C’è un’aria di attesa magnetica ogni volta che Giada D’Antonio si presenta al cancelletto di partenza. Dopo aver assaggiato il palcoscenico dei “grandi”, la giovanissima promessa dello sci alpino italiano è tornata nel circuito FIS per riprendere il filo di un discorso interrotto solo momentaneamente. Sulla pista di Pozza di Fassa, il verdetto del gigante ha confermato ciò che gli addetti ai lavori sostengono da tempo: il talento campano non solo ha assorbito l’impatto con la categoria superiore, ma è pronta a recitare un ruolo da protagonista assoluta.
Un podio internazionale: Bauman vince, l’Italia risponde
La gara è stata un duello di nervi e precisione tecnica. A spuntarla, alla fine delle due manche, è stata l’elvetica Laura Bauman, autrice di una prestazione in crescendo. Dopo aver chiuso la prima frazione in seconda piazza, la svizzera ha sprigionato tutta la sua potenza nella discesa decisiva, fermando il cronometro sull’1:43.93.
Ma se la vittoria parla straniero, il resto del podio è un inno al tricolore. Francesca Fanti, reduce dalle ottime sensazioni raccolte nel circuito nordamericano, ha accarezzato a lungo il sogno del successo. Leader a metà gara, l’azzurra ha pagato qualcosa nel finale, chiudendo in seconda posizione con un distacco di +0.47. Subito dietro, ecco il sorriso di Giada D’Antonio: un terzo posto ottenuto con il tempo di 1:44.97, frutto di una sciata solida e di una gestione tattica matura, nonostante il gap di un secondo abbondante dalla vetta. Per Giada, questo bronzo FIS non è un punto d’arrivo, ma la conferma di una cilindrata superiore che attende solo il momento giusto per esplodere nuovamente in Coppa Europa e oltre.

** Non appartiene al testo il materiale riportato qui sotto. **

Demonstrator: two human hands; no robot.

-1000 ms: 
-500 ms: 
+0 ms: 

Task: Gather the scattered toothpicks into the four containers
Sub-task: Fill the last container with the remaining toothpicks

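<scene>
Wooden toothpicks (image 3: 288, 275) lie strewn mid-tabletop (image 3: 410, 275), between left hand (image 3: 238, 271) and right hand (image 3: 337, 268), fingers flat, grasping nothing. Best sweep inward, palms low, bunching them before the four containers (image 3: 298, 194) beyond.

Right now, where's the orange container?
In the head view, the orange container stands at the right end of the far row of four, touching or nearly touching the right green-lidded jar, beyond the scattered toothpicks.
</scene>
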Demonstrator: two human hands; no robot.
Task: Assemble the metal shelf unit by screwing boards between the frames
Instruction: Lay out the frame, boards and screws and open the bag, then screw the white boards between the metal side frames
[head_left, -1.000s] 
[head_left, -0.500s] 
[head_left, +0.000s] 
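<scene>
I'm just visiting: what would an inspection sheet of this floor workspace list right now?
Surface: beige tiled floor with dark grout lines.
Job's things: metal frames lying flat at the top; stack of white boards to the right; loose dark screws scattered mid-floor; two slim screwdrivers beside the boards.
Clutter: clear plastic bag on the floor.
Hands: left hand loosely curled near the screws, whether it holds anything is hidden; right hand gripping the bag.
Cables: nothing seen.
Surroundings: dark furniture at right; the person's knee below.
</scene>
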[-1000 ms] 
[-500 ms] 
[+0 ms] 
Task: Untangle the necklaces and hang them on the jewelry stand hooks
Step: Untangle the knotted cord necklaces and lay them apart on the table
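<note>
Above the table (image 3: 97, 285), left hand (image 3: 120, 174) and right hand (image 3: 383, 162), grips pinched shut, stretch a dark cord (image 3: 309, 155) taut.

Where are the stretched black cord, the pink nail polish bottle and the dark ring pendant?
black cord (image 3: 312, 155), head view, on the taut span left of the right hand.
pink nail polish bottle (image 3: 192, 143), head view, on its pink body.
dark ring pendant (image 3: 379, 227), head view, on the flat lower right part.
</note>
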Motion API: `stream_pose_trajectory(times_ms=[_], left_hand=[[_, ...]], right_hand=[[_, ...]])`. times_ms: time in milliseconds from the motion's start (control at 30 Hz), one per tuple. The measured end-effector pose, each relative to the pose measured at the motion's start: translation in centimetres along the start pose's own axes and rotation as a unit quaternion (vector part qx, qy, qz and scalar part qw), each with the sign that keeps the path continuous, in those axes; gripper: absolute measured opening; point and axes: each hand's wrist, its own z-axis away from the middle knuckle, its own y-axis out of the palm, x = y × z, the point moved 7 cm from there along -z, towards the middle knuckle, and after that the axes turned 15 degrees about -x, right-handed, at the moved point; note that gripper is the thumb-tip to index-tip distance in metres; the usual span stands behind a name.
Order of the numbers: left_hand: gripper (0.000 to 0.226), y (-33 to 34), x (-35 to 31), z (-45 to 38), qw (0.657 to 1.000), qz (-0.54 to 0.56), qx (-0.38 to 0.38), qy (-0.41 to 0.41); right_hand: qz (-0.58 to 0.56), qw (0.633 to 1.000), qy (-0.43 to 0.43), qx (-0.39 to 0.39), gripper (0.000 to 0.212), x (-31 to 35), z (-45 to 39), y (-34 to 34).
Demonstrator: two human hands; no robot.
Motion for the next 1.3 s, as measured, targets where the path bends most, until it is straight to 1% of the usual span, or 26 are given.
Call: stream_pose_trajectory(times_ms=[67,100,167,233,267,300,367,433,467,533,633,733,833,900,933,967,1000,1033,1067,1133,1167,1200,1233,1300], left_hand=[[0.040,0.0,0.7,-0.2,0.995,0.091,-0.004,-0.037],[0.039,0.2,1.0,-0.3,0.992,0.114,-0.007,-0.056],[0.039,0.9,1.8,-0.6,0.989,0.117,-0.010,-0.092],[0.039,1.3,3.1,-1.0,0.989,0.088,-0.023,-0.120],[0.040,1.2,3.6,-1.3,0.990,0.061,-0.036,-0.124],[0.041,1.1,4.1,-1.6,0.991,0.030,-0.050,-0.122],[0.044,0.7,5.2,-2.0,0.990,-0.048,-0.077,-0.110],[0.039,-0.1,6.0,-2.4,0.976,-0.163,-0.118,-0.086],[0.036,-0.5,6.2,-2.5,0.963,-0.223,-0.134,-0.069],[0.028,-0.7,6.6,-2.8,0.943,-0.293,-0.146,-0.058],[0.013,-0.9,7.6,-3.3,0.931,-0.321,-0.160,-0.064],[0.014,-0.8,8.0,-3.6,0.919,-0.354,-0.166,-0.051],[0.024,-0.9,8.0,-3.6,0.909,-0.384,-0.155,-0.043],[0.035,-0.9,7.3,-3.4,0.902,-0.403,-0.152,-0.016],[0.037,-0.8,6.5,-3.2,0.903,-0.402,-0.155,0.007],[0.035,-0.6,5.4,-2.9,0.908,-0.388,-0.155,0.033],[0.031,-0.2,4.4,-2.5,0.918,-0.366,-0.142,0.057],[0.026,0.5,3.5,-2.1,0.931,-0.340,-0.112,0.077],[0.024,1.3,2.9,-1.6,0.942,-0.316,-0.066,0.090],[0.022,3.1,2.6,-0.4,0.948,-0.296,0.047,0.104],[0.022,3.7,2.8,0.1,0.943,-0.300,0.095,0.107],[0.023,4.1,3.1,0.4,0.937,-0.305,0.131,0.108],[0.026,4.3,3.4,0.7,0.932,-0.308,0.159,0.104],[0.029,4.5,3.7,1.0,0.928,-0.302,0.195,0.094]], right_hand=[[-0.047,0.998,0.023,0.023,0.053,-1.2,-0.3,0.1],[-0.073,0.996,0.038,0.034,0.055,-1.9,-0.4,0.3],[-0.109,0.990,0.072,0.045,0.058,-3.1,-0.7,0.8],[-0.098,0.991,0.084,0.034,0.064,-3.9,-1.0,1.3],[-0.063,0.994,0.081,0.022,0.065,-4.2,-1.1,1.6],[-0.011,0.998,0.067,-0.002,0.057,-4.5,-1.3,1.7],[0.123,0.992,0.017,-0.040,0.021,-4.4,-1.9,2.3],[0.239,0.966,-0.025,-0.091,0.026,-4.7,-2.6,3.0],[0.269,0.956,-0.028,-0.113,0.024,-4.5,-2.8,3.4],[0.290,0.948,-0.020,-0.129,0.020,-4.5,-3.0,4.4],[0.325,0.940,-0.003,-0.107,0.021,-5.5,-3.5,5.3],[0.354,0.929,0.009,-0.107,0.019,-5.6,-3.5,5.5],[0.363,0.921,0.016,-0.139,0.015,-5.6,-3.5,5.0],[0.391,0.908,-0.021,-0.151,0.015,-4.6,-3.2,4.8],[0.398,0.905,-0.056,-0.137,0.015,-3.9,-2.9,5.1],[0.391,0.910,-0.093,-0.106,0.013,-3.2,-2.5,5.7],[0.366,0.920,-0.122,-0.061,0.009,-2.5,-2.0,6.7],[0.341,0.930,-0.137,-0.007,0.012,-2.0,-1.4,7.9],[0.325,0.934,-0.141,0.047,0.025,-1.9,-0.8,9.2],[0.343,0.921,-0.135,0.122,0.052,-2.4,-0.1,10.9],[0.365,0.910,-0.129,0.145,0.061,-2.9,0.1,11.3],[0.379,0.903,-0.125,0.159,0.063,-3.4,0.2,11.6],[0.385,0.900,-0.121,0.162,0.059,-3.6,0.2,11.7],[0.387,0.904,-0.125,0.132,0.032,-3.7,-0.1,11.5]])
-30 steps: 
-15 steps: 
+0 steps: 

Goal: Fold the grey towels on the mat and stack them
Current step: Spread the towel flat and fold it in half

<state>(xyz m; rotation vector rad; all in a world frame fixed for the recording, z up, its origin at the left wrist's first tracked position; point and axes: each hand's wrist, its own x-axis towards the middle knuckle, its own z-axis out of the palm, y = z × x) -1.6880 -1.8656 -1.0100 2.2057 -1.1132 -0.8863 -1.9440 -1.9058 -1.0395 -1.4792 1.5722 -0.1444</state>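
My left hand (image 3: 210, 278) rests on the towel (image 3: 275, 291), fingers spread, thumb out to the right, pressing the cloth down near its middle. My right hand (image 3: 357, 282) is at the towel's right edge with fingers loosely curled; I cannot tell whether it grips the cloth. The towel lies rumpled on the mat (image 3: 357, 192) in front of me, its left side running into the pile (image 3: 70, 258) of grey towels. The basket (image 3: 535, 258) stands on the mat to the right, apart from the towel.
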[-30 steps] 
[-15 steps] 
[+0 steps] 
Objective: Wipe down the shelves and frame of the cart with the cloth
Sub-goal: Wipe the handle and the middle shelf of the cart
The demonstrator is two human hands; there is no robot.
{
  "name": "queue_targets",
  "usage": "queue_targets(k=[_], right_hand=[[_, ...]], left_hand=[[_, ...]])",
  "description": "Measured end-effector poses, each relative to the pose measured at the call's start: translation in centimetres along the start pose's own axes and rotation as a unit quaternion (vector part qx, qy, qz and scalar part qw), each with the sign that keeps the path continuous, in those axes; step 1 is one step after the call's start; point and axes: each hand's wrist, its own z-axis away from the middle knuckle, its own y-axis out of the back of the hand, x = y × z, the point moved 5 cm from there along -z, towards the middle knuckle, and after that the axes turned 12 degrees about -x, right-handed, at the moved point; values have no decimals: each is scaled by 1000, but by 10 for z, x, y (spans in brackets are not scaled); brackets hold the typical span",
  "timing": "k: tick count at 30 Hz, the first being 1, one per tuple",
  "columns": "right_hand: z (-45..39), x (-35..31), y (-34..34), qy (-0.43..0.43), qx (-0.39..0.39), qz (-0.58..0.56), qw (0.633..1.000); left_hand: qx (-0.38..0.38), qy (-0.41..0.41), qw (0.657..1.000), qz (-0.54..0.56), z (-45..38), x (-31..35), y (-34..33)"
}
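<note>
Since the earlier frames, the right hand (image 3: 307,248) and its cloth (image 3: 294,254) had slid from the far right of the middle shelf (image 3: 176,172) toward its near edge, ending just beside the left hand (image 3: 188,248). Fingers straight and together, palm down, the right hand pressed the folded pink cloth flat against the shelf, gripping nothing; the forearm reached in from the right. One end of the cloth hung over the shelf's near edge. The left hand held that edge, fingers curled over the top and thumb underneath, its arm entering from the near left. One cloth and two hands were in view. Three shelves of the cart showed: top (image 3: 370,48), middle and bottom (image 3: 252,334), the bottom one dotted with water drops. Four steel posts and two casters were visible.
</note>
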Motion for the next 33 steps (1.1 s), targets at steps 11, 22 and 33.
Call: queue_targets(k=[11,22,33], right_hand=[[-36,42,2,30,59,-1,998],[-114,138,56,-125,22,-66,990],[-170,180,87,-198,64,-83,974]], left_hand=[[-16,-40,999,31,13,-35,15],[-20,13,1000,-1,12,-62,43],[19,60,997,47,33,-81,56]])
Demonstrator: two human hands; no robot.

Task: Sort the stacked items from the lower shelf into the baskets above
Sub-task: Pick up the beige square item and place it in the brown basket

Valanga Azzurra a Pozza: sei italiane nella Top 10
Al di là dei singoli piazzamenti sul podio, Pozza di Fassa ha celebrato la straordinaria salute del movimento femminile italiano. Non capita spesso di vedere una tale densità di atlete nelle posizioni che contano, segno di un vivaio che spinge con forza verso l’alto.
Alle spalle del trio di testa, l’Italia ha letteralmente dominato la classifica. Beatrice Sola ha sfiorato il podio con una “medaglia di legno” che vale oro per la costanza dimostrata, chiudendo in quarta posizione. Poco più indietro, Emilia Mondinelli ha confermato il sesto posto, seguita a ruota da una convincente Sofia Parravicini (settima). A completare il trionfo corale della squadra italiana ci ha pensato Maria Toja, capace di artigliare una decima posizione che certifica la solidità del gruppo.
Prospettive: la strada verso l’élite
Il terzo posto di Giada D’Antonio in una gara così competitiva serve a scaricare la pressione e a ricaricare le pile in vista dei prossimi impegni stagionali. La scalata verso l’élite mondiale dello sci alpino è un percorso fatto di stazioni intermedie e conferme cronometriche; oggi, la “giovanissima promessa” ha dimostrato di avere non solo i piedi, ma anche la testa per gestire le aspettative.
Il circuito FIS si conferma la palestra ideale per affinare le armi, ma il messaggio inviato da Pozza di Fassa è chiaro: le azzurre sono pronte al salto di qualità e il futuro dello sci italiano appare in mani estremamente sicure.